Solving Public Health Needs Through Cultural Affinity

The Worker Education and Resource Center (WERC) is a leader in preparing frontline healthcare workers who share cultural affinity with LA’s patient populations. Working with SEIU Local 721 and Los Angeles County, the HRTP covers 22,000 workers in four public hospitals and seven health centers and community clinics. Based on the needs identified through the partnership, WERC developed the Community Health Worker Program and has recruited and trained over 230 community health workers to deliver services in their own neighborhoods. WERC’s Community Health Worker Program serves as a model for maximizing the documented efficiencies produced by having trusted, culturally similar health workers embedded within local communities. WERC also created the Care Navigator Apprentices program. Most of the apprentices were low income or unemployed when they entered the program. Approximately 50 percent of the apprentices had a college degree but lived in underserved communities without access to career positions. The cohort was 70 percent Latinx and 30 percent African American, and all were bilingual Spanish speakers. By providing apprentices with clinic experience, the Care Navigator Apprenticeship serves as an entry point for healthcare positions with the County of Los Angeles and creates a critical career opportunity for workers from low-income communities. It improves the marketability of apprentices for county civil service jobs and with other community health providers.
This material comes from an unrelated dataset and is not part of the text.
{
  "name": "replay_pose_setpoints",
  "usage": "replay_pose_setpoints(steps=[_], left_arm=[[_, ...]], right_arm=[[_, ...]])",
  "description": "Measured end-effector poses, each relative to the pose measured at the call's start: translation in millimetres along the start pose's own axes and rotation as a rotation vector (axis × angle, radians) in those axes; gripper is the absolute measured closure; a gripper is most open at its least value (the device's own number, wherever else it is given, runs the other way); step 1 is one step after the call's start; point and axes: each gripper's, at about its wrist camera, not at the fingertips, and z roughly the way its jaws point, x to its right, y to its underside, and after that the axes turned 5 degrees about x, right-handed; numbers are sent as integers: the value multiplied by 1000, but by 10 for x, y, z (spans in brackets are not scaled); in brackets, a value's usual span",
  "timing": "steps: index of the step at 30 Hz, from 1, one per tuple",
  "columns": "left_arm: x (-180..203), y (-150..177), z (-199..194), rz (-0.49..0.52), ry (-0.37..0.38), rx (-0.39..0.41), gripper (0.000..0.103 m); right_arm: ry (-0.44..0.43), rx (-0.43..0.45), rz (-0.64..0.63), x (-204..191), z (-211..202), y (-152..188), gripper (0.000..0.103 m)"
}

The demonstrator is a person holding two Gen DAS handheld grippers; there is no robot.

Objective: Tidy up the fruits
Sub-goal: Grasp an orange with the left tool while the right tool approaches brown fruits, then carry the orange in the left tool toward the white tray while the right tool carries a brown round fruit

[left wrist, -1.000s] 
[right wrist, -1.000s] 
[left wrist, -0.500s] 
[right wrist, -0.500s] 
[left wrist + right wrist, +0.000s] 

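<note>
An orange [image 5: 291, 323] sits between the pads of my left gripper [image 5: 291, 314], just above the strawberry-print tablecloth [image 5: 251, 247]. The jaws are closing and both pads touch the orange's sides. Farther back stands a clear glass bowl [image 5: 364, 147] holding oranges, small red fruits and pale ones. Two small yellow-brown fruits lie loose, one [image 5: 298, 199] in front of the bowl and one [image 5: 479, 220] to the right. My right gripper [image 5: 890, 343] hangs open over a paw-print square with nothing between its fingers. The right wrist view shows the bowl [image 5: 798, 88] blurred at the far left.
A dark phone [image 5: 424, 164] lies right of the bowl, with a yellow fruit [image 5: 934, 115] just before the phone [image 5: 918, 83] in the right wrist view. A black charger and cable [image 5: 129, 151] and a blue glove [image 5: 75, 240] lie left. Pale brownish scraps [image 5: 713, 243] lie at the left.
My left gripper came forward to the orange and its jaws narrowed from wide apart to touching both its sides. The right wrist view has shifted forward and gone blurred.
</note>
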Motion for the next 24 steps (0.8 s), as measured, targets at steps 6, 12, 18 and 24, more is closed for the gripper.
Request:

  • After apprentices completed their first six months on the job, clinics were already seeing positive changes: more patients were returning for needed follow-up appointments than prior to the program.

Expanding the High Road Approach

Based on the results and lessons learned in the demonstration initiative, in 2019 the State authorized funding and support to expand the number of HRTPs. This decision was made prior to the COVID-19 pandemic and authorization was targeted specifically to support HRTPs working on the issue of carbon reduction.

Going forward, funding could be broadened even further to allow HRTPs to aggressively address economic, public health, and other challenges beyond carbon reduction, to ensure that supports arising from new COVID-19 programs go to those entities able to advance the high road. Committing to expand HRTPs can also be a cornerstone of a more comprehensive plan to reimagine and reallocate federal and state resources more efficiently throughout the state’s workforce development, apprenticeship, and community college infrastructure.

Finally, it can help the state envision and implement a recovery that advances California’s climate goals, encouraging the growth of high road, low carbon industries in the energy, transportation, manufacturing and other sectors impacted by climate policy.